Aprendi com Walter Benjamin a andar pela minha cidade feito um viajante, com os olhos procurando ver o que sempre ali esteve, mas de um jeito diferente. Olhos de assombramento, de quem não naturaliza as coisas, de quem está frequentemente admirando o cotidiano, seja para celebrar ou denunciar.

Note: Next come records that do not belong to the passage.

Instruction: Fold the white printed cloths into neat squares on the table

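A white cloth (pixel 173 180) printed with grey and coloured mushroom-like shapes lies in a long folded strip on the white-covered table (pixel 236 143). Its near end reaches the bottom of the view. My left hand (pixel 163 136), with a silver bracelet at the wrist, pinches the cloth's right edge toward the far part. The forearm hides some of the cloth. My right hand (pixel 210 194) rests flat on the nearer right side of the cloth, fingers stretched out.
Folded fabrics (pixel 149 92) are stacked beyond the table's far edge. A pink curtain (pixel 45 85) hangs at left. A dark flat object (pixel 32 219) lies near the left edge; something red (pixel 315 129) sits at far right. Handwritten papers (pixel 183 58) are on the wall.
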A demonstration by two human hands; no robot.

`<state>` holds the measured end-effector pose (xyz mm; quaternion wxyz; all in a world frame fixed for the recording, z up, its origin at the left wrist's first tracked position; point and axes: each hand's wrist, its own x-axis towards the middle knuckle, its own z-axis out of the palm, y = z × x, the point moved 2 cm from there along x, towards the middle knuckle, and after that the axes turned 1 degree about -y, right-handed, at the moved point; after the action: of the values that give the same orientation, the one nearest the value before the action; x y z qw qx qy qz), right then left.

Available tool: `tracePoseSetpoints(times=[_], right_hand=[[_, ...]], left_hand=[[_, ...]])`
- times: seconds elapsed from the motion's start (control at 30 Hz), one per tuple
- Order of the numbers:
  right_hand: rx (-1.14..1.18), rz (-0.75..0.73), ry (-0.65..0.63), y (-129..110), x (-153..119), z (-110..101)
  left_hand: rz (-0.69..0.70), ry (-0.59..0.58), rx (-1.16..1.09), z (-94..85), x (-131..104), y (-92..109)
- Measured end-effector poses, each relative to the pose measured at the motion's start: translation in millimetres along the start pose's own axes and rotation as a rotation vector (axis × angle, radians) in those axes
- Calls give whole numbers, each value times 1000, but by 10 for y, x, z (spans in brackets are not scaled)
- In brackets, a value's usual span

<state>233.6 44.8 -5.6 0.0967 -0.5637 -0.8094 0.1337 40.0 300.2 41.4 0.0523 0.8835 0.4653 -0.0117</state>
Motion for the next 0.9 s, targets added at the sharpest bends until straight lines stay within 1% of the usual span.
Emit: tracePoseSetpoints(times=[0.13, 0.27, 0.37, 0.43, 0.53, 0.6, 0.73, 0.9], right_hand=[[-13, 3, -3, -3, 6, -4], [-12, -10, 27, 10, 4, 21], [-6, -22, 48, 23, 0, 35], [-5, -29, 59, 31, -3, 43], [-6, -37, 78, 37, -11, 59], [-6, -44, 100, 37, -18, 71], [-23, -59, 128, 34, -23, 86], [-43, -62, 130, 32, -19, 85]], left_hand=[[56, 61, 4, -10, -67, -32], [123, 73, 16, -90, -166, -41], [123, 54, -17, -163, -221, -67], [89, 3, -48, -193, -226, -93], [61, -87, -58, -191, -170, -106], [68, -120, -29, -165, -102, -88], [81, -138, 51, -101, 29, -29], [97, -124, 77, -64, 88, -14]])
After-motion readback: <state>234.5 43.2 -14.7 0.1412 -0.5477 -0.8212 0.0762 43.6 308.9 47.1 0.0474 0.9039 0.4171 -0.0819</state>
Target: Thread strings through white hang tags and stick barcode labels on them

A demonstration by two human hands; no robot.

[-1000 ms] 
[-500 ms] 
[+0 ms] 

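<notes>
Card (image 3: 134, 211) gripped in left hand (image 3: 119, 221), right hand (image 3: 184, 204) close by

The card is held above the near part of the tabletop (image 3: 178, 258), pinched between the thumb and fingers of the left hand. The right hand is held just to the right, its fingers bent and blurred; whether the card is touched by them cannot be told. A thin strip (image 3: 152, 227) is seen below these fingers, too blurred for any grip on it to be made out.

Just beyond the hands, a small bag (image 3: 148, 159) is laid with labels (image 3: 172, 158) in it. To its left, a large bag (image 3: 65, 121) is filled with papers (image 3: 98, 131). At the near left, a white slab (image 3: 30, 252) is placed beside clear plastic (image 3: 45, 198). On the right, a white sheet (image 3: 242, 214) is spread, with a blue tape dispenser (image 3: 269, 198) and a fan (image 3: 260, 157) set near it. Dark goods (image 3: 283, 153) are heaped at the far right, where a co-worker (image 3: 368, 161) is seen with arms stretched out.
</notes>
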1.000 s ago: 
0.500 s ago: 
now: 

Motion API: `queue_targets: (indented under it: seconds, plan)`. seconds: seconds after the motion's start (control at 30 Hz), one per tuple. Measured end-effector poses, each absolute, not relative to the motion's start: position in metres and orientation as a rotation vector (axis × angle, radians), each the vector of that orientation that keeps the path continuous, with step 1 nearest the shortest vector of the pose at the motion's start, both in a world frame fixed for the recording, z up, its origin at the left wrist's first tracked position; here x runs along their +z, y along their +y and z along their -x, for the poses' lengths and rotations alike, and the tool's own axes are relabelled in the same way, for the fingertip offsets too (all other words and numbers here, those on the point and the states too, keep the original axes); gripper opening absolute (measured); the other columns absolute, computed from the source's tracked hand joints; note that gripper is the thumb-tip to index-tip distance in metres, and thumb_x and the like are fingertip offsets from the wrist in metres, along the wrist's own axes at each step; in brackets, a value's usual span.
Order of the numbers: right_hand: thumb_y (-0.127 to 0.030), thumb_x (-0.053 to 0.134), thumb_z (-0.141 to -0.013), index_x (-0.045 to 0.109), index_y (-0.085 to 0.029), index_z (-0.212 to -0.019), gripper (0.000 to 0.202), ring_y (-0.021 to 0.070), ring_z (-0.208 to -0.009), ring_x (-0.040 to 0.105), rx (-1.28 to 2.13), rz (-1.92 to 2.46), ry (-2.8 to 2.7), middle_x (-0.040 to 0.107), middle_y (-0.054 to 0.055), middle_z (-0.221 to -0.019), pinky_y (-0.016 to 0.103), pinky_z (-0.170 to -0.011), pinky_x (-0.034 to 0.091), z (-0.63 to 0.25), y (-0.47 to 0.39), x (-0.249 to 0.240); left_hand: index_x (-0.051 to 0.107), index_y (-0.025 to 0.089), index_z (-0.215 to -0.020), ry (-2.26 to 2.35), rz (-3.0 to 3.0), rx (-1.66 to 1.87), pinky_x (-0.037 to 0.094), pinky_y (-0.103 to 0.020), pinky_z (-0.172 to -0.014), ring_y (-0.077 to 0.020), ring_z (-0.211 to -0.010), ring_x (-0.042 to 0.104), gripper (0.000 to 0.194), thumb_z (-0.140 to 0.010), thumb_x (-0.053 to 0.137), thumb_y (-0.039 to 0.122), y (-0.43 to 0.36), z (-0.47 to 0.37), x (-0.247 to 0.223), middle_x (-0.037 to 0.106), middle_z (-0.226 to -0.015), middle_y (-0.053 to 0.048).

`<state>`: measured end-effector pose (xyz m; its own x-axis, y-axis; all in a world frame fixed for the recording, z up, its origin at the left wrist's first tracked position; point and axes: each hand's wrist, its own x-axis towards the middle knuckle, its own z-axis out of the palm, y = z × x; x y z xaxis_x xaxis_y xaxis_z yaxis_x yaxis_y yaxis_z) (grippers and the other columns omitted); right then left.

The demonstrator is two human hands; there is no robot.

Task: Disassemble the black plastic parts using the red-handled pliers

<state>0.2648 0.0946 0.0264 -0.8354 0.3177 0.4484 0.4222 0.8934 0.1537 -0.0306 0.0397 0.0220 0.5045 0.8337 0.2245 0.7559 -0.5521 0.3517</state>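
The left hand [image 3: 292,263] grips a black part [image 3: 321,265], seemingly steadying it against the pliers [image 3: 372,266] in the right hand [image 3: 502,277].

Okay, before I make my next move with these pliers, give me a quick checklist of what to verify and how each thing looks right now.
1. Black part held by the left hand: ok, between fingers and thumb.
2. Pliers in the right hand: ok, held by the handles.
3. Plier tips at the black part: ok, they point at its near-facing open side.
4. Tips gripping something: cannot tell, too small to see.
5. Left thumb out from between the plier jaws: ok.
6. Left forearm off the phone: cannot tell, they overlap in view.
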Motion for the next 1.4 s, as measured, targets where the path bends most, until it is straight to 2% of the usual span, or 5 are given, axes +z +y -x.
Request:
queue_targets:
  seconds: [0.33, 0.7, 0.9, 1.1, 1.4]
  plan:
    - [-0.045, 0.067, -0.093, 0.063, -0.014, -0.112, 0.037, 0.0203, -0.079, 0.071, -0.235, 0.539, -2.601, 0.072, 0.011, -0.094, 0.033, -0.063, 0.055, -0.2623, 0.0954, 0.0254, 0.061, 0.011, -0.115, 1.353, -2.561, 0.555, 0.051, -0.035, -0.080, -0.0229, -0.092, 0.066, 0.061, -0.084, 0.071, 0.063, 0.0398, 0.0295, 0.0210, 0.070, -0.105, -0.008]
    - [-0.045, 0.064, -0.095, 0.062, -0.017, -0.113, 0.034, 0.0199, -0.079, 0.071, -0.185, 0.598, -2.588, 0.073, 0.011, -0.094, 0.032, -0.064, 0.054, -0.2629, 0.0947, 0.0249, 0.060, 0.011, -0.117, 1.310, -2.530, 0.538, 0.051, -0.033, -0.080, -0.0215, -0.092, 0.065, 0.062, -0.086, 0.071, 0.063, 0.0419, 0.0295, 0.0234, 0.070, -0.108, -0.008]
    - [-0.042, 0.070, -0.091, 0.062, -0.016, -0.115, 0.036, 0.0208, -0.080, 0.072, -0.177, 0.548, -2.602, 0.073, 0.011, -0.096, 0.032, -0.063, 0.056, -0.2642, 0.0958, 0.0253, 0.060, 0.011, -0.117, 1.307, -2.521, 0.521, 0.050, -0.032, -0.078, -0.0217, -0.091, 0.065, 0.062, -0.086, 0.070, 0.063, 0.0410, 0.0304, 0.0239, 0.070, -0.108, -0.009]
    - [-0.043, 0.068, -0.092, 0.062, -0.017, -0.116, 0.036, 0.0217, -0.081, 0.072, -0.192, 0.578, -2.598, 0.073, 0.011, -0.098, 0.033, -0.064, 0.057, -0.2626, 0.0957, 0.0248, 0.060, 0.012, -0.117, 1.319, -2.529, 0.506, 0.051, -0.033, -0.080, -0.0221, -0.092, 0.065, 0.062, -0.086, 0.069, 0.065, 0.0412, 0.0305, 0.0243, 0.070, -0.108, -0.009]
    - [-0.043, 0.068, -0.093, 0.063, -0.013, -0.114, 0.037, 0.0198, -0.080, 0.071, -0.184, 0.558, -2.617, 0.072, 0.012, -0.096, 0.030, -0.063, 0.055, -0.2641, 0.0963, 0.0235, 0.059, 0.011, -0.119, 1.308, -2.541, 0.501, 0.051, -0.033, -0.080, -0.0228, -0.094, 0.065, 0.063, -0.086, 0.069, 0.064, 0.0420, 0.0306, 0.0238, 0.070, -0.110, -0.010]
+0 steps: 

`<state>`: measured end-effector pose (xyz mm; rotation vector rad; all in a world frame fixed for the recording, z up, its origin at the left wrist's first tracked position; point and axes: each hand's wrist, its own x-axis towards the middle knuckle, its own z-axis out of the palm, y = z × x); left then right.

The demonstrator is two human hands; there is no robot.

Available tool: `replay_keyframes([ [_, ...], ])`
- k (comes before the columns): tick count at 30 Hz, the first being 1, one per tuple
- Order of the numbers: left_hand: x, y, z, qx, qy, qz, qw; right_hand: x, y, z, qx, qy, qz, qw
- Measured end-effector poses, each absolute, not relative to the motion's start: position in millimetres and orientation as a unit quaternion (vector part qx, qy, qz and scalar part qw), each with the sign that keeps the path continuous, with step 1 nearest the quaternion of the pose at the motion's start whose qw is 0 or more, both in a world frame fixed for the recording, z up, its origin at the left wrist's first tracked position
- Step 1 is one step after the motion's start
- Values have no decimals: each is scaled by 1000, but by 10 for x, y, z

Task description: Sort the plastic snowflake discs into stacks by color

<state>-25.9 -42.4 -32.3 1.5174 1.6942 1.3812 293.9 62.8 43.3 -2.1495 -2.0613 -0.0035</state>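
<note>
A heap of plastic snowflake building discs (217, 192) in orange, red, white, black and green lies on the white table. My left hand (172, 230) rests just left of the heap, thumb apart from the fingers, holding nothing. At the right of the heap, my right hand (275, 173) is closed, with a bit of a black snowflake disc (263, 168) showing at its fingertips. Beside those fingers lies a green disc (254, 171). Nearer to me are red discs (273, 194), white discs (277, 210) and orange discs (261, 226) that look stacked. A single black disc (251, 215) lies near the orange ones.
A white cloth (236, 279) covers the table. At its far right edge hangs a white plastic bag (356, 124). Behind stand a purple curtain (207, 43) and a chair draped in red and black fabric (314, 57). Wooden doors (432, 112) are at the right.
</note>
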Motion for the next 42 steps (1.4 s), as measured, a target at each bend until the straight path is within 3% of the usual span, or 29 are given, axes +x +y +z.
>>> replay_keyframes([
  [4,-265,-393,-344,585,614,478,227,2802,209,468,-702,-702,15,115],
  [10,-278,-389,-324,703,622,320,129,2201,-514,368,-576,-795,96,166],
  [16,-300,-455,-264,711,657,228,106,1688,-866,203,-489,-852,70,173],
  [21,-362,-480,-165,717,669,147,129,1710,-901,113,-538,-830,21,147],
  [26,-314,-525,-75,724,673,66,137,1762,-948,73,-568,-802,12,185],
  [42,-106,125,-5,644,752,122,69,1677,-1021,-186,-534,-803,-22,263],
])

Olhar de jornalista a fazer a ligação lugar-mundo, a levar quem lê a compreender a injustiça na divisão do espaço e do tempo, a justiça da luta para que todos possam experienciar em plenitude esse fluir. O mestre Antônio Olinto diz no seu “Jornalismo e Literatura”: “O jornalista luta pelo esclarecimento de todos. Vai ao fundo mesmo das coisas, descobre a beleza de cada madrugada, a revolta de todos os fracassados, o amor de um adolescente, o silêncio do quarto de um morto, o brilho de uma onda contra o sol. Descobre apenas o que está aí, diante dos olhos de todo mundo, mas que pouca gente vê. Sua luta é um descerrar, um abrir de cortinas, para que seu companheiro, o homem de cada dia, veja o que está sob as aparências casuais da paisagem”.

No texto “E ele distribuiu a água e o queijo!” o leitor conhece Sebastião, o homem que apareceu na estrada para saciar os famintos e nada cobrou. Era socialista talvez sem o saber: “Ninguém disse nada, mas dava para sentir que todo mundo naquele veículo havia sido tocado pelo amor”.  Em “Uma sombra em rebelião”, a autora encontra a outra em si mesma, na sombra que se movimenta à revelia do corpo que a produz: “Então, no meio da noite clara, na companhia dos vagalumes, nenhum som se fez. Minha sombra calada ficou e seguiu ordeira, do meu lado, pouca coisa atrás”.


Nesses tempos de debate sobre os impactos da internet e das redes sociais na teoria e prática do jornalismo, essa coletânea expressa em palavras essa capacidade do artista “de sentir sentimentos estranhamente verdadeiros e de transmitir sentimentos estranhamente verdadeiros”, como diz Antônio Olinto no seu “Jornalismo e Literatura”. Elaine cita em mais de uma crônica o dizer dos índios navajos que é a essência de suas existências: “viver é caminhar na beleza”. Nessa coletânea, também a escrita caminha na beleza, livre do rebanho dos discursos gastos, em sua estranhamente verdadeira capacidade de empalavrar a realidade.